Niki berjalan memasuki kantor polisi dengan perasaan kalut. Seorang satpam berjalan mendahuluinya, membawanya memasuki sebuah ruangan dengan beberapa kubikel kosong. Sneakers yang Niki kenakan di rumah sakit sudah berganti menjadi sandal rumah kebesaran--setidaknya sedikit lebih baik daripada menginjak tali sneakers yang terus terlepas karena ketidak-fokus an gadis itu.
Kakinya berhenti di depan kubikel terakhir. Duduk di baliknya, pria dengan sepasang mata elang yang sejak tadi memenuhi pikirannya. Satpam yang berpamitan hanya ia tanggapi dengan anggukan kecil seiring keringat dingin turun membasahi pelipisnya.
Niki menguasai keadaan dengan cepat, mengalihkan pandangan ke jeruji besi tepat di sisi lain ruangan. Sebuah wajah familiar lain menyapanya dengan cengengesan. Saat itu juga, walaupun seharusnya tidak, Niki bersyukur orang itu ditahan ketika ia datang.
"Wah, mbak psikolog," sapa orang itu sambil melambai ke arah Niki. Ia lalu beralih ke polisi yang berjalan dari arah belakang. "Heh, bapak pol! Saya kenal mbak itu. Iya, saya kenal. Mbak ingat saya, kan?"
Niki menggigit bibir bawahnya, berusaha untuk tidak tertawa. Tanpa ia sadari, sosok yang ia hindari tatapan matanya juga tertawa kecil.
Polisi pun membentak si tahanan, "Harap tenang, pak!"

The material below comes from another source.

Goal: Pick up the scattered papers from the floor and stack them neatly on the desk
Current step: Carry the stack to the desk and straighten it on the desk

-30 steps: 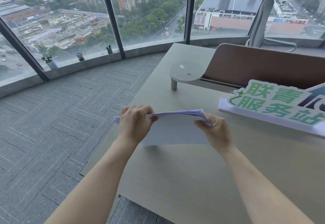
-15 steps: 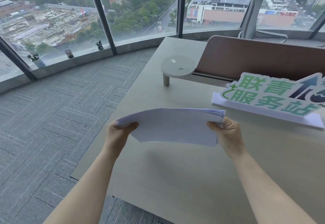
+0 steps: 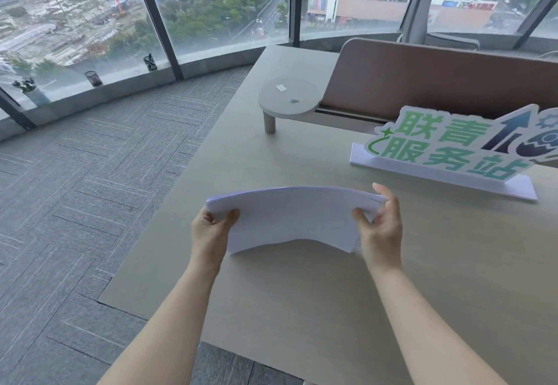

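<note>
The beige desk (image 3: pixel 302 294) carries a green-lettered sign (image 3: pixel 447 152) and a round riser shelf (image 3: pixel 290 97).

Two forearms in view w/ both hands, left hand (image 3: pixel 211 233) & right hand (image 3: pixel 382 235). Arms bare from lower frame edge up to wrists, no sleeves visible. No gloves, no watch, rings or bands seen. Short nails, unpainted as far as can tell.

Stack of white papers (image 3: pixel 290 218), held in my hands above the desk (image 3: pixel 332 309): edges roughly squared, the middle bowed upward into an arch, my left hand (image 3: pixel 211 233) pinching the left end, my right hand (image 3: pixel 382 227) the right end.
</note>
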`<state>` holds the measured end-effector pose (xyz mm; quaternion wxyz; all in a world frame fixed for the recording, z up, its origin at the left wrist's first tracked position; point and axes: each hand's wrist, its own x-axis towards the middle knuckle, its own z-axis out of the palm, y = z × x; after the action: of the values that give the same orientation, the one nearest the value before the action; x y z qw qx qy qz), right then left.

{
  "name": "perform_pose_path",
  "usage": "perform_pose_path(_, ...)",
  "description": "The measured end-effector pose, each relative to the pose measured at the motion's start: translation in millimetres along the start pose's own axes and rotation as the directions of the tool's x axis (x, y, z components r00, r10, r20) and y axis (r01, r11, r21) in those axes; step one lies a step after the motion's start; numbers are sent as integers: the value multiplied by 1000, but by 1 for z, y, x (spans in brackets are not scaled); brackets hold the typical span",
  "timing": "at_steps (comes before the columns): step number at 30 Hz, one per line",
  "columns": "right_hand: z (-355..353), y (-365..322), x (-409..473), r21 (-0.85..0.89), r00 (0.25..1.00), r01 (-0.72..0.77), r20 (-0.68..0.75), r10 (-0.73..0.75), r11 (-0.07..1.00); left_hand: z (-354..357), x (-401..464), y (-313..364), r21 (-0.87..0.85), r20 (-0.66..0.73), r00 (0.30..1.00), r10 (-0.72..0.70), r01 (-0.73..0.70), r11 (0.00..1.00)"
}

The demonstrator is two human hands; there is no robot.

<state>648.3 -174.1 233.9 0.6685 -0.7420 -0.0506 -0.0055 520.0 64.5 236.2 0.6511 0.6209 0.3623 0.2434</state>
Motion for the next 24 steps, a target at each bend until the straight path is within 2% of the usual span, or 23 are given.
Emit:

Niki menyudahi gelak batinnya. Siap kembali ke tujuan awal ia datang yang sempat terlupa. "Maaf, pak, apa... apa bapak itu pelaku penusukan yang barusan?" tanyanya hati-hati.

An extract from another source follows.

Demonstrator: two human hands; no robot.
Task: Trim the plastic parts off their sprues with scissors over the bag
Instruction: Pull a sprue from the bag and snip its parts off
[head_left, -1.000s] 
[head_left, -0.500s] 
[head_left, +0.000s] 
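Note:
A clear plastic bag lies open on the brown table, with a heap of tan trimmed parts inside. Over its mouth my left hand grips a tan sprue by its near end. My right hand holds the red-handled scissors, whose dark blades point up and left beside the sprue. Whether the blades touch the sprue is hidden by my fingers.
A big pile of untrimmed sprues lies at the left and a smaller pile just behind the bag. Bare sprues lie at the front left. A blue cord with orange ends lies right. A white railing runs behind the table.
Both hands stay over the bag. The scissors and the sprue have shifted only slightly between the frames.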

"Iya, mbak nya kenal dengan pelaku atau korban?"
Niki mengangguk. "Ya. Saya kenal keduanya." Perlahan, ia mendekat ke arah tahanan itu dan berjongkok di hadapannya. "Pak... Pak... Bapak bisa dengar saya?" Tangannya melambai berkali-kali di depan wajah pria itu. Si tahanan masih bertahan dengan senyuman aneh dan mata yang kosong.
"Mbak tambah cantik. Pasti sering pake bedak ular, ya? Atau deodoran kuning?"
Pria di kursi tertawa keras. Kontras dengan polisi di sebelahnya yang salah tingkah dan merasa tidak enak.
"Waduh. Maaf mbak, bapak ini sepertinya mabuk berat. Sudah kami periksa tadi untuk kadar alkoholnya. Sebaiknya jangan terlalu dekat, takutnya--"
"Nggak apa-apa, pak," sanggah Niki. Ia tidak takut sama sekali, toh mereka dipisahkan oleh besi-besi yang terlampau kuat. Niki menarik sebuah kartu nama dari balik casing handphone nya, mengulurkan tangannya ke arah si polisi agar bisa diambil. "Saya psikolog. Bapak ini pernah konseling di saya. Kebetulan sekali bisa ketemu di sini."
Polisi itu menelusuri kartu nama Niki buru-buru. "Oh, begitu ya mbak... Kira-kira, nanti kalau keterangan dari mbak dibutuhkan, apa kami bisa menghubungi mbak?"
Niki tersenyum tipis. "Tentu."
Gadis bergaun putih itu bangkit dari posisinya, hendak mengikuti polisi yang kini tampak akan meninggalkan ruangan. Sebelum sempat menyusul, pria di kursi mencekal pergelangan tangannya dengan keras. Suara-suara di telinga Niki menyuruhnya untuk memberontak, tapi tubuhnya menolak diajak kerjasama.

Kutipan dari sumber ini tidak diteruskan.